Re: [PATCH 1/3] ampere/arm64: Add a fixup handler for alignment faults in aarch64 code

Alex Bennée <alex.bennee@xxxxxxxxxx> · Wed, 28 Aug 2024 10:47:02 +0100

D Scott Phillips <scott@xxxxxxxxxxxxxxxxxxxxxx> writes:

> Alex Bennée <alex.bennee@xxxxxxxxxx> writes:
>
>> From: D Scott Phillips <scott@xxxxxxxxxxxxxxxxxxxxxx>
>>
>> A later patch will hand out Device memory in some cases to code
>> which expects a Normal memory type, as an errata workaround.
>> Unaligned accesses to Device memory will fault though, so here we
>> add a fixup handler to emulate faulting accesses, at a performance
>> penalty.
>>
>> Many of the instructions in the Loads and Stores group are supported,
>> but these groups are not handled here:
>>
>>  * Advanced SIMD load/store multiple structures
>>  * Advanced SIMD load/store multiple structures (post-indexed)
>>  * Advanced SIMD load/store single structure
>>  * Advanced SIMD load/store single structure (post-indexed)
>
> Hi Alex, I'm keeping my version of these patches here:
>
> https://github.com/AmpereComputing/linux-ampere-altra-erratum-pcie-65
>
> It looks like the difference to the version you've harvested is that
> I've since added handling for these load/store types:
>
> Advanced SIMD load/store multiple structure
> Advanced SIMD load/store multiple structure (post-indexed)
> Advanced SIMD load/store single structure
> Advanced SIMD load/store single structure (post-indexed)

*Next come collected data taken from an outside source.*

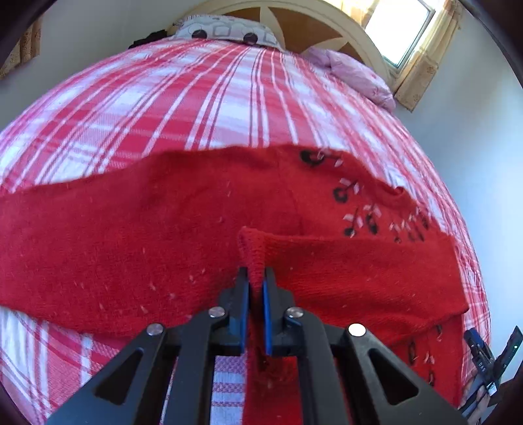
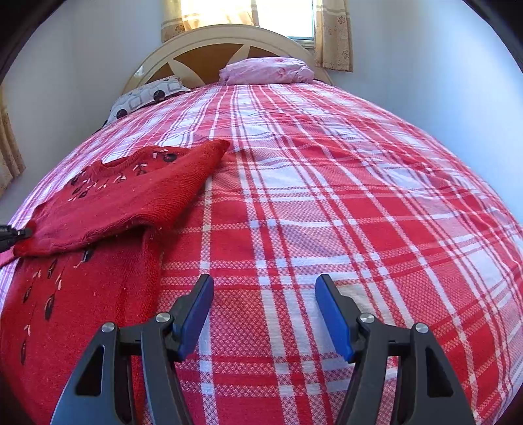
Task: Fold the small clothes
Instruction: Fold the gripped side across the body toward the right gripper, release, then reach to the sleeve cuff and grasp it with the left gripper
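Observation:
A red knitted sweater (image 1: 130,245) with black and pale embroidery lies spread on the plaid bedspread (image 1: 212,98). My left gripper (image 1: 256,271) is shut on the ribbed cuff of a sleeve (image 1: 253,245), which is pinched between the blue pads and lies over the sweater's body. In the right wrist view the sweater (image 2: 114,196) sits at the left, one part folded over the rest. My right gripper (image 2: 264,284) hovers open over bare bedspread to the right of the sweater, with nothing between its fingers. The left gripper's tip (image 2: 13,233) shows at that view's left edge.
A patterned grey pillow (image 2: 143,96) and a pink pillow (image 2: 266,70) lie at the curved headboard (image 2: 228,42), under a curtained window (image 2: 248,13). Pale walls flank the bed on both sides. The bedspread (image 2: 359,196) stretches wide to the right of the sweater.

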The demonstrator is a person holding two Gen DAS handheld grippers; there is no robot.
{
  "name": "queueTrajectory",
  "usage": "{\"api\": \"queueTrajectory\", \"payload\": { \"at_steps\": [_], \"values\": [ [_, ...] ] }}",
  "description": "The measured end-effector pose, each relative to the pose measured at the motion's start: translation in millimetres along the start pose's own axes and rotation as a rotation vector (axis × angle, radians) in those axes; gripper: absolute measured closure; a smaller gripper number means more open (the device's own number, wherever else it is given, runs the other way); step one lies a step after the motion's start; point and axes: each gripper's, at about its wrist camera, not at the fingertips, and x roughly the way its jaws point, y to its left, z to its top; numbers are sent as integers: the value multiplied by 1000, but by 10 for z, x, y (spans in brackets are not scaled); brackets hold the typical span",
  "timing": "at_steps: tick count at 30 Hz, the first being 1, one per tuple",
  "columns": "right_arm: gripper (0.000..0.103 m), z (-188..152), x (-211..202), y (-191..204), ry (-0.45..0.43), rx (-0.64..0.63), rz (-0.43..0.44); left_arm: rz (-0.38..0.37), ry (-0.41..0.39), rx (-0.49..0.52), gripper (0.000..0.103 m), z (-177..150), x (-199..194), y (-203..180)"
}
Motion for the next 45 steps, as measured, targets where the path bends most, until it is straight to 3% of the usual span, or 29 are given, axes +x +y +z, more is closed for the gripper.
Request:
{"api": "queueTrajectory", "payload": {
  "at_steps": [3, 7, 10, 13, 15, 18, 23, 27, 28, 31, 33, 35, 39, 41, 45],
  "values": [
    [38, 116, -147, 138, -39, -58, 1, -14, -17, -13, 88, -49, -19, 23],
    [38, 439, -332, 615, -103, -192, 99, -16, -17, -10, 86, -60, -35, 31],
    [38, 602, -197, 1001, -68, -281, 201, -10, -25, 1, 75, -86, -59, 10],
    [38, 586, 119, 1237, 17, -352, 176, 9, -40, 40, 64, -131, -56, -65],
    [38, 503, 403, 1206, 117, -338, 134, 19, -51, 75, 53, -174, -76, -122],
    [37, 417, 437, 1049, 111, -286, 167, 42, -68, 131, 34, -243, -87, -186],
    [37, 440, 301, 1144, 122, -368, 119, 69, -85, 202, 27, -312, -39, -245],
    [35, 678, 56, 1227, 17, -317, 170, 56, -96, 212, 17, -340, -51, -252],
    [30, 723, 68, 1263, 4, -308, 168, 47, -96, 206, 15, -344, -53, -246],
    [27, 770, 355, 1346, 72, -281, 150, 14, -94, 190, 12, -339, -56, -214],
    [27, 677, 688, 1318, 193, -233, 124, 3, -97, 185, 12, -345, -64, -212],
    [25, 637, 675, 1287, 149, -202, 131, -11, -104, 174, 12, -348, -84, -198],
    [25, 651, 488, 1384, 124, -237, 60, -48, -127, 104, 12, -371, -228, -55],
    [25, 668, 315, 1475, 78, -260, 78, -52, -131, 73, 12, -397, -300, 35],
    [25, 573, 111, 1782, 47, -310, 159, 29, -154, 1, 8, -470, -512, 368]
  ]
}}
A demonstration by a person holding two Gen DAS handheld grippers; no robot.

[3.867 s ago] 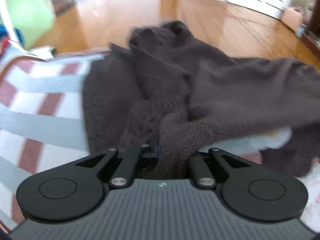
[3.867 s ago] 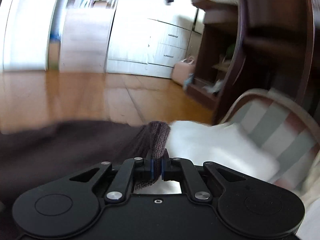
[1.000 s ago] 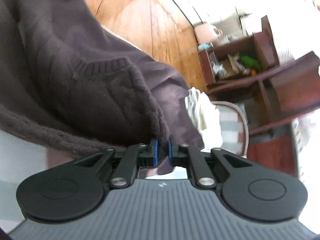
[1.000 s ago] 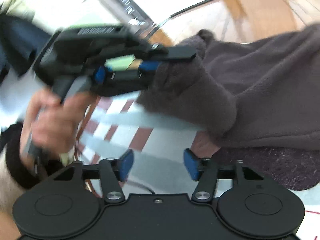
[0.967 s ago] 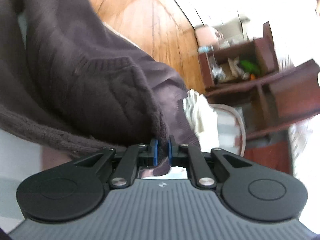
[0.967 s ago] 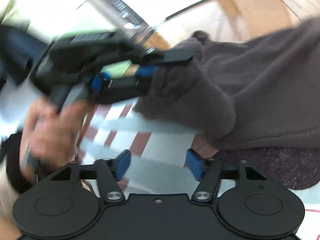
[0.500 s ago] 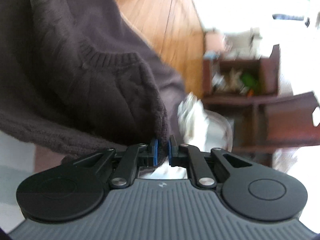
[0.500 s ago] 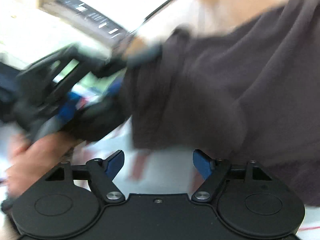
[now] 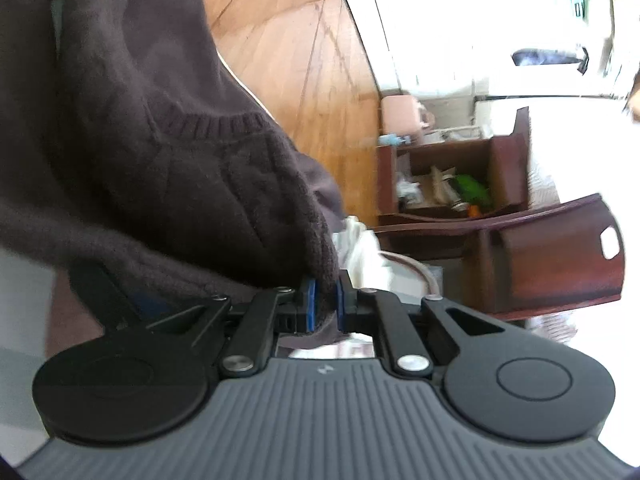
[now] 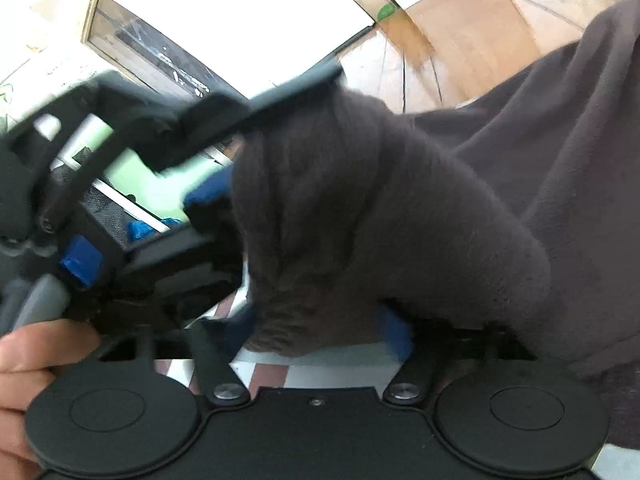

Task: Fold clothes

Are you going to roll in the fixes I added or should I re-spin with your
additional handling?

> I've never sent these patches because in my opinion there's too much
> complexity to maintain upstream for this workaround, though now they're
> here so we can have that conversation.

It's not totally out of the scope of the kernel to do instruction
decoding to workaround things that can't be executed directly. There is
already a bunch of instruction decode logic to handle stepping over
instruction probes. The 32 bit ARM code even has a complete user-space
alignment fixup handler driver by procfs.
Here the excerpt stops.